At the time, Rubenstein maintained that his company had never engaged in questionable business practices. And it's been several years since the firm has shed the high-profile pols that once raised so many eyebrows.
"Balzac said that behind every great fortune, there is a great crime," Rubenstein says. "Some people think that if you have made a great deal of money, you must have done something wrong. But that is behind us now. I haven't thought about it in years."
Levy of the Lincoln Center researched the controversy before inviting Rubenstein to sit on that organization's board, and he concluded that there was no basis to the innuendos.

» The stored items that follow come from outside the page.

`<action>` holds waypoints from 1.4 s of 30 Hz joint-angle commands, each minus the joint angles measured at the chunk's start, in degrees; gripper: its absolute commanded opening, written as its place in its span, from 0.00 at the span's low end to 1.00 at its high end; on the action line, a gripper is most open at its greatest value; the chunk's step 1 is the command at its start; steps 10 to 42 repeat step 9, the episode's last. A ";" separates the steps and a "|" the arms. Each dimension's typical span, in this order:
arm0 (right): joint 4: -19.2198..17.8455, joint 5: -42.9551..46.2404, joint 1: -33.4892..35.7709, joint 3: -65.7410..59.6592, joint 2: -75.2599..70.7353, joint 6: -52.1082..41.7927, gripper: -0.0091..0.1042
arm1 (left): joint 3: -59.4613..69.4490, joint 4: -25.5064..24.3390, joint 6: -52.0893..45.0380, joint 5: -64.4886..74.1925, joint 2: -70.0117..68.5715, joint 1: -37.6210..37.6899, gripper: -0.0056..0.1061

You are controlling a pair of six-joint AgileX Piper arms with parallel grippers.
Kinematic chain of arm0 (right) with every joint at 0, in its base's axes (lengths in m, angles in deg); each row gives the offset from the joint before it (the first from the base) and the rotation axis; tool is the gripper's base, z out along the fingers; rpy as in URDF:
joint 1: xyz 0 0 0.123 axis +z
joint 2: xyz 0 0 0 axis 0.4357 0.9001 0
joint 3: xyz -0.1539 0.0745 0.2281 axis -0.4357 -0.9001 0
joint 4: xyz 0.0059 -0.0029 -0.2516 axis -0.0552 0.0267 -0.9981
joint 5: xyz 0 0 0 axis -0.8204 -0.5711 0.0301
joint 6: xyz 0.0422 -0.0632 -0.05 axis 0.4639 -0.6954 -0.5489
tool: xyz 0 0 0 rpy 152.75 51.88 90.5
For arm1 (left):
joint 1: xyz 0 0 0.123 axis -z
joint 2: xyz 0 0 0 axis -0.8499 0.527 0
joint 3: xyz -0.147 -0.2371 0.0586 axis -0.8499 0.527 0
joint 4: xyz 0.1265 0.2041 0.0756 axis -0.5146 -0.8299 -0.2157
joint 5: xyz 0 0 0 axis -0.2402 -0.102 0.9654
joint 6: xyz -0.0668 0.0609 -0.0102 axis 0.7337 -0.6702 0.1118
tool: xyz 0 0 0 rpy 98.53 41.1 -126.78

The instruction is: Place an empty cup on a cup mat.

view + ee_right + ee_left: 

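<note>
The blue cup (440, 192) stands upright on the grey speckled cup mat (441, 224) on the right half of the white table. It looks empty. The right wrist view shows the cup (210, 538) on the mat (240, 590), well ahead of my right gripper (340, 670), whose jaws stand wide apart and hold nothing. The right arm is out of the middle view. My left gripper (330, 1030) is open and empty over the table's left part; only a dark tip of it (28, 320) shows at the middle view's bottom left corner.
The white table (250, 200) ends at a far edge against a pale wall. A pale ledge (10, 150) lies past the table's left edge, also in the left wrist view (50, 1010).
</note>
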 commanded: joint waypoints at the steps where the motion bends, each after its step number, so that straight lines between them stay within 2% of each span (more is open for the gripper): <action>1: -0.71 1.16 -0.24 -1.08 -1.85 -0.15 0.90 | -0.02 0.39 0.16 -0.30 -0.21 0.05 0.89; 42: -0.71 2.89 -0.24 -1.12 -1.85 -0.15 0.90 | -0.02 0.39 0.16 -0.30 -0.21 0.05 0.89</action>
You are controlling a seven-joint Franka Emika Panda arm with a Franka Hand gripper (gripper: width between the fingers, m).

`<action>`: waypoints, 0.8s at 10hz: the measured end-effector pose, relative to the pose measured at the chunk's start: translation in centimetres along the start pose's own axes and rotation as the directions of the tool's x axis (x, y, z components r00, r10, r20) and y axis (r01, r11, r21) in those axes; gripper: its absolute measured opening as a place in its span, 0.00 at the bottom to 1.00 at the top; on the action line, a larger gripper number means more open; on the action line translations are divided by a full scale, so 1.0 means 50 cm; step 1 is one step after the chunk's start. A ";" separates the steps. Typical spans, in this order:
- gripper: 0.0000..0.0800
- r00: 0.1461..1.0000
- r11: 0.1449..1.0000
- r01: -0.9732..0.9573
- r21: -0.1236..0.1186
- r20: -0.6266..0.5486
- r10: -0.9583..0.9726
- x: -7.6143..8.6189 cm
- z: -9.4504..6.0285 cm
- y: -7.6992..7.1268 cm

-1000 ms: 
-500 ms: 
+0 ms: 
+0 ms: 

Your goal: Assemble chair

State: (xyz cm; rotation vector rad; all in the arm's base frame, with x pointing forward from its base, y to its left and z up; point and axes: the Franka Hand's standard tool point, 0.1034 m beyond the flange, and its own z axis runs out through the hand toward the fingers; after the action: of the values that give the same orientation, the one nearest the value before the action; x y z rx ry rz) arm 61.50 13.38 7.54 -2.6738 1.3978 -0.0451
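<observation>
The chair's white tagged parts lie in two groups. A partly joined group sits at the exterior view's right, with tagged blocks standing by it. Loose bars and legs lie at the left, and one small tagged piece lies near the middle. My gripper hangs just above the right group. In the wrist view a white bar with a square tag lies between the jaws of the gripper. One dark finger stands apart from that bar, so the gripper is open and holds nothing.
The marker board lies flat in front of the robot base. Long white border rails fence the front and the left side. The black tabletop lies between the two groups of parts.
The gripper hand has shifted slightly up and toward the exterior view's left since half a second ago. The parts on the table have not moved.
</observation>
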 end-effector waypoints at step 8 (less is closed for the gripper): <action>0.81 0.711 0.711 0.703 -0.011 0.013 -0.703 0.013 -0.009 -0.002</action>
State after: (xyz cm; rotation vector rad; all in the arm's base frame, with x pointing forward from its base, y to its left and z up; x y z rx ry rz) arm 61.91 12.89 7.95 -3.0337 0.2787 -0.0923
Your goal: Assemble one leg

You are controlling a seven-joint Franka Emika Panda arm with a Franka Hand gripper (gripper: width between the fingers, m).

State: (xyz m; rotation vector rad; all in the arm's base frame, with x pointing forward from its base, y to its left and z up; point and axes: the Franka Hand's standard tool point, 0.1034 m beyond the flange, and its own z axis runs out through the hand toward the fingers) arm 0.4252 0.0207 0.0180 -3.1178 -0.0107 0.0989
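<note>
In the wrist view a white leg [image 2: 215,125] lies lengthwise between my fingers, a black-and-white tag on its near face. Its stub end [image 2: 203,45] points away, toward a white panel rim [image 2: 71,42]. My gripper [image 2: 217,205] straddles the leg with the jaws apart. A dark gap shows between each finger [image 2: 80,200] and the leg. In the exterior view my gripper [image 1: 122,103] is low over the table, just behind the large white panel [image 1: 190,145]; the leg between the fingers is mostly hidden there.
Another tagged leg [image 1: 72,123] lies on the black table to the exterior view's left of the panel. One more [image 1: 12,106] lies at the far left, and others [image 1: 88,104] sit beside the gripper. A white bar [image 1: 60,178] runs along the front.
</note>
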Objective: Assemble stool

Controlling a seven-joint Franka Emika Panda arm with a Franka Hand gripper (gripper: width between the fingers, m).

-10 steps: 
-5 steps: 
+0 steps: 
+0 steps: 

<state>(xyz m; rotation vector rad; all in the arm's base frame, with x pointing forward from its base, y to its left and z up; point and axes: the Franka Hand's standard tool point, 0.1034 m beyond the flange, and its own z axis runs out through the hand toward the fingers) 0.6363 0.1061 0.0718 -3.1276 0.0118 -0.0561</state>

"I did my homework about Carlyle, and so did the other members of the board," he said. "I had no hesitation whatsoever about asking David to join us. None. He is very disarming and totally honest. If you're curious about something, just ask him."
In a way, Rubenstein identifies with the skeptics.
"I ask myself, 'How did I get so lucky?' " he says.
He is determined to share his wealth with those who are less fortunate, though at the moment he's struggling with the most effective way to accomplish that goal.
He won't say how much money he and his wife have given away, but suffice to say, it's an impressive sum: There's $5 million to the National Book Festival, $3.5 million to the Kennedy Center, $5 million to the Johns Hopkins Children's Center, and so on.
Oddly enough, the wide-ranging nature of his generosity is causing him some concern.